■ Task brief:
For the entries that follow, tally the lines holding the string "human". Give the total and nothing else.

Data excerpts
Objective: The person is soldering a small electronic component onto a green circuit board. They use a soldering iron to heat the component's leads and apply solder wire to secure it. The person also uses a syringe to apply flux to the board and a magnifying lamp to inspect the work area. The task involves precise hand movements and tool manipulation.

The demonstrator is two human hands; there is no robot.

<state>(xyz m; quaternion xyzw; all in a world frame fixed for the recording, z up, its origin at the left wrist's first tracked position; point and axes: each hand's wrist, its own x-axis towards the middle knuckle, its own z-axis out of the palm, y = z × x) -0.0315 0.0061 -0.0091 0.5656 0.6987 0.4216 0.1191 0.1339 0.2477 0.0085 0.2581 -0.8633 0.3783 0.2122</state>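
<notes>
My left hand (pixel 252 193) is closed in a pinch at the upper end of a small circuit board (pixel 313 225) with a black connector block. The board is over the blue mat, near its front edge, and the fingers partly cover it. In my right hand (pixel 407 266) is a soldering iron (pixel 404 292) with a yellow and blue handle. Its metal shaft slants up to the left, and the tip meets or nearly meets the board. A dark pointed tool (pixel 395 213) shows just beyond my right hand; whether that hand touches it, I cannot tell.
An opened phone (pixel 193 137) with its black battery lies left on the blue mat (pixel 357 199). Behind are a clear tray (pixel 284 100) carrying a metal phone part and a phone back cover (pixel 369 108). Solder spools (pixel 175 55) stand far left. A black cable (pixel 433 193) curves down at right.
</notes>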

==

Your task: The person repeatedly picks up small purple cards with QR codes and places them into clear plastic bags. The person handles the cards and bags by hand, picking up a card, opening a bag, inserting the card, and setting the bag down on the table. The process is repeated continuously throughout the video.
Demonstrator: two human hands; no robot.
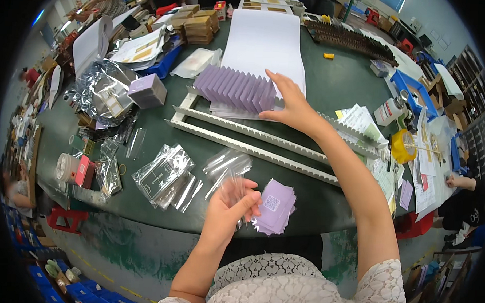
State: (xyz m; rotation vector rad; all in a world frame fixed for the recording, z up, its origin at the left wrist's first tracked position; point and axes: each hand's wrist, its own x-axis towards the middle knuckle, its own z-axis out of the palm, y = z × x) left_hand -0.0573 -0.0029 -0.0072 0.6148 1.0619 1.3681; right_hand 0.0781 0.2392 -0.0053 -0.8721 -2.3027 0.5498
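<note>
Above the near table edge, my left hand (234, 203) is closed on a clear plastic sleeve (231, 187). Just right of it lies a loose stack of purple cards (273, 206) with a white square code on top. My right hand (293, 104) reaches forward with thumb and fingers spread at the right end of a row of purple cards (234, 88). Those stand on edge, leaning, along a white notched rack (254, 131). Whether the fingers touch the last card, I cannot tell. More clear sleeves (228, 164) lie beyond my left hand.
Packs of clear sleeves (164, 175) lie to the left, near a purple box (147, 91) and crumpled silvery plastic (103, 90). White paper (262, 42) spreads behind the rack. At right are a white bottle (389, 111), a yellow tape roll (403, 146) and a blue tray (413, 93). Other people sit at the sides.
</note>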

■ Solution:
2